| Work to be completed |
Please copy each line of the listing below precisely, excluding the images.
+++ Information shown
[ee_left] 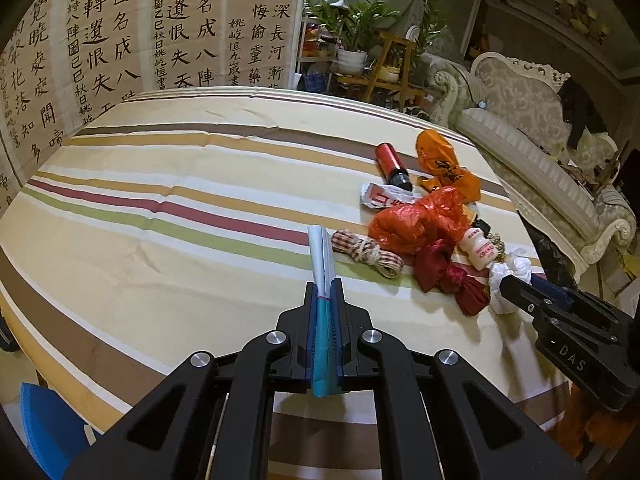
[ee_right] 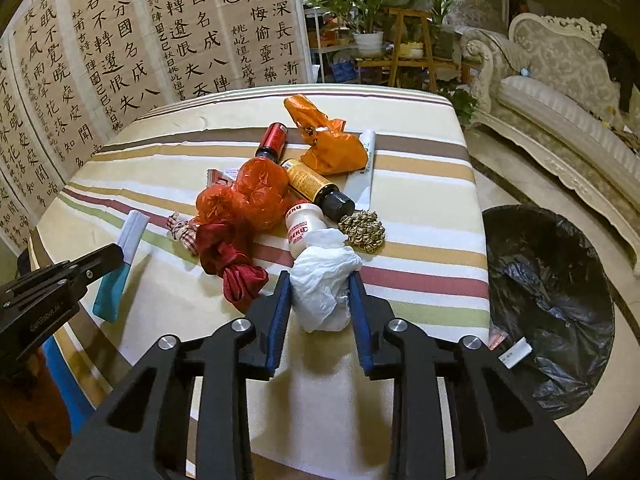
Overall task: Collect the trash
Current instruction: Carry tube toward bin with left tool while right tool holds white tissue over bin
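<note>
Left gripper (ee_left: 324, 300) fingers clamp a tube (ee_left: 322, 264); right gripper's (ee_right: 320, 292) apparently pinch white plastic (ee_right: 324, 284); only its view shows the bin (ee_right: 548, 304).

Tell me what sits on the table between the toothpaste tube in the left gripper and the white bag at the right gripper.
In the right wrist view, the checked ribbon and the dark red cloth lie between the toothpaste tube and the white bag.

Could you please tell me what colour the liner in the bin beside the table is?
Black; the bin liner shows best in the right wrist view.
</note>
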Motion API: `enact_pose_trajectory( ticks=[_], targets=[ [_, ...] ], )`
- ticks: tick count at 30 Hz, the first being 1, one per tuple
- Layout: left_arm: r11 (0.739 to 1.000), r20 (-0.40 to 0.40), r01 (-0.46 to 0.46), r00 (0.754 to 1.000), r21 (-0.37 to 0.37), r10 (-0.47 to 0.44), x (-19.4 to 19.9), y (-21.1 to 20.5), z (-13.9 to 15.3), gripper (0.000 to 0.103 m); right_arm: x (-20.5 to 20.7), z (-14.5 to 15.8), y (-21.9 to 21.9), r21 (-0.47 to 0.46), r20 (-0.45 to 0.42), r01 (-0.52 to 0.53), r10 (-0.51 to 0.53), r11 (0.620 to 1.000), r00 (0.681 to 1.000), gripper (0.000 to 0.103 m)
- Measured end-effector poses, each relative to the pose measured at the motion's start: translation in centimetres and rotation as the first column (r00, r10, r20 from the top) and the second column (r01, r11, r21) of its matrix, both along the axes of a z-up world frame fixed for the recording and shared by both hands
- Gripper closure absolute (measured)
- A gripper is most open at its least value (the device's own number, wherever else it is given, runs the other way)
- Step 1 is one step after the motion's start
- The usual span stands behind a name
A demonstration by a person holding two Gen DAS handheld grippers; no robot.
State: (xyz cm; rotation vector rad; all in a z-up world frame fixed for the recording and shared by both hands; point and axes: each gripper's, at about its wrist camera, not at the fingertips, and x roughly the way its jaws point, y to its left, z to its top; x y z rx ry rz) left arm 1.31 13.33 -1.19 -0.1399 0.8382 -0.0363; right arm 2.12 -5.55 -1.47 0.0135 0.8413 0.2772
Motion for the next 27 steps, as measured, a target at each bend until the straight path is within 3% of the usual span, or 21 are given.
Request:
enact_pose_trajectory(
  ticks=[6, 12, 19, 27],
  targets=[
    [0.999, 0.035, 0.040, 0.999, -0.009, -0.039, -0.6, -1.7, 0.8, 0.096, -1.4, 1.3, -1.2, -0.012, 0.060, 0.038, -0.038, 0.999, 0.997, 0.077],
    [0.992, 0.073, 0.121, 0.990, -0.020, -0.120, -1.0, -5.3, 1.9, 0.096, -2.6, 2.1, -5.1, -0.019, 0.098, 0.136, -0.134, 0.990, 0.986, 0.077],
    [0.969, 0.112, 0.247, 0.963, -0.019, -0.243, -0.7, -11.0, 2.7, 0.095, -3.3, 2.2, -11.1, -0.019, 0.105, 0.276, -0.272, 0.961, 0.956, 0.077],
    [0.933, 0.121, 0.359, 0.927, -0.017, -0.354, 0.9, -17.2, 2.8, 0.095, -3.6, 1.2, -15.5, -0.014, 0.096, 0.363, -0.360, 0.932, 0.928, 0.077]
  ],
)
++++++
| Solution to this exercise |
[ee_left] 
[ee_right] 
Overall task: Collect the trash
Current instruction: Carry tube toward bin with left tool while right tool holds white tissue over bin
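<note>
Left gripper (ee_left: 324, 300) fingers clamp a tube (ee_left: 322, 264); right gripper's (ee_right: 320, 292) apparently pinch white plastic (ee_right: 324, 284); only its view shows the bin (ee_right: 548, 304).

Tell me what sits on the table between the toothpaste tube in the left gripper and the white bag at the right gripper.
In the right wrist view, the checked ribbon and the dark red cloth lie between the toothpaste tube and the white bag.

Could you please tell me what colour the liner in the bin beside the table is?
Black; the bin liner shows best in the right wrist view.
</note>
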Motion API: `enact_pose_trajectory( ticks=[_], targets=[ [_, ...] ], )`
- ticks: tick count at 30 Hz, the first being 1, one per tuple
- Layout: left_arm: r11 (0.739 to 1.000), r20 (-0.40 to 0.40), r01 (-0.46 to 0.46), r00 (0.754 to 1.000), r21 (-0.37 to 0.37), r10 (-0.47 to 0.44), x (-19.4 to 19.9), y (-21.1 to 20.5), z (-13.9 to 15.3), gripper (0.000 to 0.103 m); right_arm: x (-20.5 to 20.7), z (-14.5 to 15.8), y (-21.9 to 21.9), r21 (-0.47 to 0.46), r20 (-0.45 to 0.42), r01 (-0.52 to 0.53), r10 (-0.51 to 0.53), r11 (0.620 to 1.000), r00 (0.681 to 1.000), gripper (0.000 to 0.103 m)
- Measured end-effector poses, each relative to the pose measured at the motion's start: translation in centimetres and rotation as the first column (r00, r10, r20 from the top) and the second column (r01, r11, r21) of its matrix, both along the axes of a z-up world frame fixed for the recording and shared by both hands
- Gripper closure absolute (measured)
- A gripper is most open at its least value (the device's own number, wherever else it is given, runs the other way)
- Step 1 is one step after the motion's start
- The usual span stands behind a name
A demonstration by a person holding two Gen DAS handheld grippers; no robot.
State: (xyz cm; rotation vector rad; all in a z-up world frame fixed for the recording and shared by both hands; point and axes: each gripper's, at about its wrist camera, not at the fingertips, and x roughly the way its jaws point, y to its left, z to its top; x y z rx ry rz) left arm 1.31 13.33 -1.19 -0.1399 0.8382 -0.0363; right arm 2.12 -5.55 -1.47 0.0135 0.8413 0.2772
Motion for the next 27 steps, as measured, a target at each bend until the straight path is within 3% of the usual span, or 21 are given.
Request:
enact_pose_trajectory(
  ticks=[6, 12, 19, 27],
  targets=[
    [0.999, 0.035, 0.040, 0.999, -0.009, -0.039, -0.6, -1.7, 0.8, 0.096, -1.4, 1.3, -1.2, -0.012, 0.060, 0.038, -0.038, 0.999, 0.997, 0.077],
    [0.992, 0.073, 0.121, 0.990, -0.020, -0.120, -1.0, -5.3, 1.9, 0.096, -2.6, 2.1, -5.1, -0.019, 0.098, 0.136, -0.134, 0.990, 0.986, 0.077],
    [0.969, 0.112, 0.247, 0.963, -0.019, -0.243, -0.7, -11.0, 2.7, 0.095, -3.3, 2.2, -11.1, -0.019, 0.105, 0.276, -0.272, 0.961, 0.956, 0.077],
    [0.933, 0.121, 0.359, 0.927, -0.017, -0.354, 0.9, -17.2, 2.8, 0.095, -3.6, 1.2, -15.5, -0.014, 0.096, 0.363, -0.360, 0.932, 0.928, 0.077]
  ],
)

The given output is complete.